One minute you're pregnant; the next it's gone. Dropping hCG levels in early pregnancy: the day my pregnancy stopped.

A chemical pregnancy is a term used to describe a very early miscarriage that occurs before the fifth week of pregnancy. Confusing and heartbreaking, chemical pregnancies occur after a positive pregnancy test result but before a pregnancy can be visualized on an ultrasound. Chemical pregnancies are believed to affect up to 75 percent of all pregnancies. Here’s what you need to know.

Positive hCG Test

Six days after our last embryo transfer of two untested “day 3” embryos, I took a pregnancy test and got a clear positive second line. I couldn’t believe it: was this really happening? Three days later, and still more positive pregnancy tests, I shot an email over to Dr. M and asked: “Could we come in for an early blood pregnancy test to confirm?”

bfp chemical pregnancy
hCG Levels: Positive home pregnancy test taken nine days post three day transfer (“9dp3dt”)

A blood pregnancy test checks for the presence of the human chorionic gonadotropin (hCG) hormone. The presence of hCG is an early indicator of pregnancy because the hormone is released into your bloodstream only after the embryo has successfullly implanted into the uterus.

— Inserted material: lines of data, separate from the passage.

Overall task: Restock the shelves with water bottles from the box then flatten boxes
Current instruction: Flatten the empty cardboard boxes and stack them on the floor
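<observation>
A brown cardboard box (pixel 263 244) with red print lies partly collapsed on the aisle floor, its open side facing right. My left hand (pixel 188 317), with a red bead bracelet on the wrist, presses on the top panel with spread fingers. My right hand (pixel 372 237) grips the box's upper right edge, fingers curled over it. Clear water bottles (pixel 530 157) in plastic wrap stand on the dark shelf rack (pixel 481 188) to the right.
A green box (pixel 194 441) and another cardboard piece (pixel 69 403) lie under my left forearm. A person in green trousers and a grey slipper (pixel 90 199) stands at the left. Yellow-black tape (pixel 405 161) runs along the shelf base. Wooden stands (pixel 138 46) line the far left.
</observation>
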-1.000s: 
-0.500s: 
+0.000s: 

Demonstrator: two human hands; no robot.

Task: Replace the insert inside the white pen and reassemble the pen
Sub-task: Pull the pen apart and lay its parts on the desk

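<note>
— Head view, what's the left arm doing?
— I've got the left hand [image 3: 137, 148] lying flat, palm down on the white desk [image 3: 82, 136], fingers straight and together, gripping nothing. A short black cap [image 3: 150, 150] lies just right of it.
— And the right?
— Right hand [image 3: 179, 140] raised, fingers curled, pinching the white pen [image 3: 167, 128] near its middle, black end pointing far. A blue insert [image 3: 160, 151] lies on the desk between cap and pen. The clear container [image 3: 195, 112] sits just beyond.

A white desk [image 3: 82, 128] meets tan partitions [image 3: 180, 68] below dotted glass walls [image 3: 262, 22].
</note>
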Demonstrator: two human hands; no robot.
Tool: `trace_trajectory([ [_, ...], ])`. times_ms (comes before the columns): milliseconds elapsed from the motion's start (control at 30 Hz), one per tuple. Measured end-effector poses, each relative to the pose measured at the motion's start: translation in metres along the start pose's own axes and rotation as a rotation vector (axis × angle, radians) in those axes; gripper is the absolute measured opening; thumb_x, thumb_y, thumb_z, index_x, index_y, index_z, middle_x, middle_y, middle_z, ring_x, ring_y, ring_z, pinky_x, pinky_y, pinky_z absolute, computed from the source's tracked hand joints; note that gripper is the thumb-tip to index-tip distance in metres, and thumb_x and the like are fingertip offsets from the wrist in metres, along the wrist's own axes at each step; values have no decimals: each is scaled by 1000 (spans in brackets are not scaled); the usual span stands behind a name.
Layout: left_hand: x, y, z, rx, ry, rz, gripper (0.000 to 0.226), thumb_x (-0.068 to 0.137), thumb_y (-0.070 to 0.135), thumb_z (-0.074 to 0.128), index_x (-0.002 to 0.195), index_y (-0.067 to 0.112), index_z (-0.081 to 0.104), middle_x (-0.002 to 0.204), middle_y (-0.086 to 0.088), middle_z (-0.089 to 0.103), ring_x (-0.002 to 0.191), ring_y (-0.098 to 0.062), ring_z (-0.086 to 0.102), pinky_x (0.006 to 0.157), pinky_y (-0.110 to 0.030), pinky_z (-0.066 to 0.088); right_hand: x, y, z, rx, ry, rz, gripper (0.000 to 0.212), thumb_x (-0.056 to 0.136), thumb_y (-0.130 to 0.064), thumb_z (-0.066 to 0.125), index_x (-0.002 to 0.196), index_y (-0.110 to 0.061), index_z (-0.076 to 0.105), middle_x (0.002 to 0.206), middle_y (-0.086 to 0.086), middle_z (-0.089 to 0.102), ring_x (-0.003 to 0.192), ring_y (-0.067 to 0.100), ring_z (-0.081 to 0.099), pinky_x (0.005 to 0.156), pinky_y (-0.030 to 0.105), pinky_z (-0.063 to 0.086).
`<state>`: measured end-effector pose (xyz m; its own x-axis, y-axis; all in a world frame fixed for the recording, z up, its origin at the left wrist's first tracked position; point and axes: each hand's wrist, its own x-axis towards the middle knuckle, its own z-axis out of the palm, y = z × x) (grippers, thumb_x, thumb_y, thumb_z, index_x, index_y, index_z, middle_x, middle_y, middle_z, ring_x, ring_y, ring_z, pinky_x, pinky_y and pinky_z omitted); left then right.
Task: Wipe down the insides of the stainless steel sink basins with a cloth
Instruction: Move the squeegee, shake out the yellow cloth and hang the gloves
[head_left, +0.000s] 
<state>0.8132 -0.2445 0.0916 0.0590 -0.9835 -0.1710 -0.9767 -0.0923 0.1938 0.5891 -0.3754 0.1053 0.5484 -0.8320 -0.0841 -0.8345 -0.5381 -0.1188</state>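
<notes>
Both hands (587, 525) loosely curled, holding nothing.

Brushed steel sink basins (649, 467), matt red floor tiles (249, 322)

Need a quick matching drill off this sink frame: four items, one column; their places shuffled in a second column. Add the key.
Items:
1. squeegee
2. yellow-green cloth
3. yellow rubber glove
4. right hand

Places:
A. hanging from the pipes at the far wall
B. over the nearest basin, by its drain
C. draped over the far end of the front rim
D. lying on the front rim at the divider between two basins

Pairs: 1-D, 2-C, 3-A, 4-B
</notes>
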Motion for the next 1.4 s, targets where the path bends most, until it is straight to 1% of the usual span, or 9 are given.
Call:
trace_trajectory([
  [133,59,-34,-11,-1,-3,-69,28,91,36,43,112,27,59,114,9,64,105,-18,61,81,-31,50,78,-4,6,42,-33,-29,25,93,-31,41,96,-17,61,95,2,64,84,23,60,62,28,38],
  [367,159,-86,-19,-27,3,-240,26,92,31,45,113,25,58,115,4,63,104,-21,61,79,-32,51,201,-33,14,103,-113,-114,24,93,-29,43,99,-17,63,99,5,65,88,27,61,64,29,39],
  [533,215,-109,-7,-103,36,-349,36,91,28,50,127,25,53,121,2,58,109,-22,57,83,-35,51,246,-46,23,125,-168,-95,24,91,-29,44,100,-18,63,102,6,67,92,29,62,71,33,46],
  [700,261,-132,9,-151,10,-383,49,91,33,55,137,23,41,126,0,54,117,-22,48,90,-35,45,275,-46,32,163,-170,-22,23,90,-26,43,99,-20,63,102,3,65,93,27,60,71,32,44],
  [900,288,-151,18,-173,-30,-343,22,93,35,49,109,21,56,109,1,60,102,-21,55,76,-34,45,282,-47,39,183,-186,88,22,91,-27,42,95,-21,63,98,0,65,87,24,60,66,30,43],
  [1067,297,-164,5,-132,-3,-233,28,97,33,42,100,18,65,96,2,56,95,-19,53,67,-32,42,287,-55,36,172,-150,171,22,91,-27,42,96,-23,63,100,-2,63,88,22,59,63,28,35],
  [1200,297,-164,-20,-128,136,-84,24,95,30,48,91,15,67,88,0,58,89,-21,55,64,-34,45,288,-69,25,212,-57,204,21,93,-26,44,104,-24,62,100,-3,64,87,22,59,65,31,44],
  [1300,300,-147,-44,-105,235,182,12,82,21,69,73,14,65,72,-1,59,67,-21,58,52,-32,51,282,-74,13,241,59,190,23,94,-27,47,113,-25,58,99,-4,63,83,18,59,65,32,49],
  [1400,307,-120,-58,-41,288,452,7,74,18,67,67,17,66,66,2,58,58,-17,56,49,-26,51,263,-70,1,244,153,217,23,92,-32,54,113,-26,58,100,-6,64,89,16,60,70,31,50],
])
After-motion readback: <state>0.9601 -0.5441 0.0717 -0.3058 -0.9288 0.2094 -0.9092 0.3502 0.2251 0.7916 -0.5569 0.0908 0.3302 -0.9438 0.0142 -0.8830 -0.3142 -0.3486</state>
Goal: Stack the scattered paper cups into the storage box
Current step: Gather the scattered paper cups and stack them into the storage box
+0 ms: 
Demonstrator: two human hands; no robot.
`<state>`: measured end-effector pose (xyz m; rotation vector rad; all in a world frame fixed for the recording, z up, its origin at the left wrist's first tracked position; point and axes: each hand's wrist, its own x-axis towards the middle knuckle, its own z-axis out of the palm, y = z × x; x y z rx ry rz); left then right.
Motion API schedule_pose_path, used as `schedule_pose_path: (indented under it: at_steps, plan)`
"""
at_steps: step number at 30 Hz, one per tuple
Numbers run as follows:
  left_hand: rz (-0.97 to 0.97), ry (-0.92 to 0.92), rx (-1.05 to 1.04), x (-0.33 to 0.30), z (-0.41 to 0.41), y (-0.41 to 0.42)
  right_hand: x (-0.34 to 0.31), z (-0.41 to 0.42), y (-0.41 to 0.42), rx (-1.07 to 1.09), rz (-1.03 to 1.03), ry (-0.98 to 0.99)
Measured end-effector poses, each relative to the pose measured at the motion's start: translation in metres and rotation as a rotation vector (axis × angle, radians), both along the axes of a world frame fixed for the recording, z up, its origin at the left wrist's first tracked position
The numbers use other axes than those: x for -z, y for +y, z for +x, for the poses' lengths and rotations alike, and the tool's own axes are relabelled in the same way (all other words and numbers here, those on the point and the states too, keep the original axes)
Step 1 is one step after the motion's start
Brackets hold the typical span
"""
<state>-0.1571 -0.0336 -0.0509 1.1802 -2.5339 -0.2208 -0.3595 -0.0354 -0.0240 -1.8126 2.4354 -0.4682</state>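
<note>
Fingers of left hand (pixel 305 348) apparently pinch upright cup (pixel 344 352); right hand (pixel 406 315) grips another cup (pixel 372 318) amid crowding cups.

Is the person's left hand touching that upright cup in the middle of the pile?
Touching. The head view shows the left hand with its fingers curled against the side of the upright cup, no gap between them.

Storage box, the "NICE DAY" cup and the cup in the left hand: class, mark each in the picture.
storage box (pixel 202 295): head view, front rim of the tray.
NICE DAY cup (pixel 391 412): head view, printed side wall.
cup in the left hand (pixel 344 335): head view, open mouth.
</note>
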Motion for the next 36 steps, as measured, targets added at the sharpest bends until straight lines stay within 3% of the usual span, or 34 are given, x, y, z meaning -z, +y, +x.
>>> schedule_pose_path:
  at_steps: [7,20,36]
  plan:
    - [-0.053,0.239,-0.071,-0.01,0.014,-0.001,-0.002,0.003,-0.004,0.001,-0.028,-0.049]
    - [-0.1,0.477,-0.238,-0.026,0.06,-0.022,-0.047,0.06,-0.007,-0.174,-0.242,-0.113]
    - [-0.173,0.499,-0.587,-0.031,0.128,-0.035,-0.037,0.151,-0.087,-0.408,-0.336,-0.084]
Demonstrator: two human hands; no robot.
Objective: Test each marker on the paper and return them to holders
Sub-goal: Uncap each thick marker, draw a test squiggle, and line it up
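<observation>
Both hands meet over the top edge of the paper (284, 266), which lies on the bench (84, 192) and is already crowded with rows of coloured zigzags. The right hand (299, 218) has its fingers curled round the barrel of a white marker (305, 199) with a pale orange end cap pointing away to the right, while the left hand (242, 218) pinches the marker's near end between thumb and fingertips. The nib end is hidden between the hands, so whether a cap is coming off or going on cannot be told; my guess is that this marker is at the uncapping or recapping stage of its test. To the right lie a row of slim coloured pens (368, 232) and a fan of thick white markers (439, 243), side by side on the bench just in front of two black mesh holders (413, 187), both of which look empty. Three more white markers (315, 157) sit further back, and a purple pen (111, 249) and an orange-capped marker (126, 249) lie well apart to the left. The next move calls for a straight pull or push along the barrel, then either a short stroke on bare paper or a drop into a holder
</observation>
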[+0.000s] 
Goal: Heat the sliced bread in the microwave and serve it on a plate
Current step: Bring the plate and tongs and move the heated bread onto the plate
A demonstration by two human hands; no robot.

Dr. M. responded to my email with this surprising piece of information: She could actually check my current hCG levels from the luteal blood test that I had given that morning. A luteal blood test is the blood work you have done during the “two week wait” post embryo transfer to check progesterone and estrogen levels. Dr. M. revealed that, for research purposes, the lab tests for hCG levels during your luteal blood test. However, it’s not recorded in your official files and won’t be reported to you.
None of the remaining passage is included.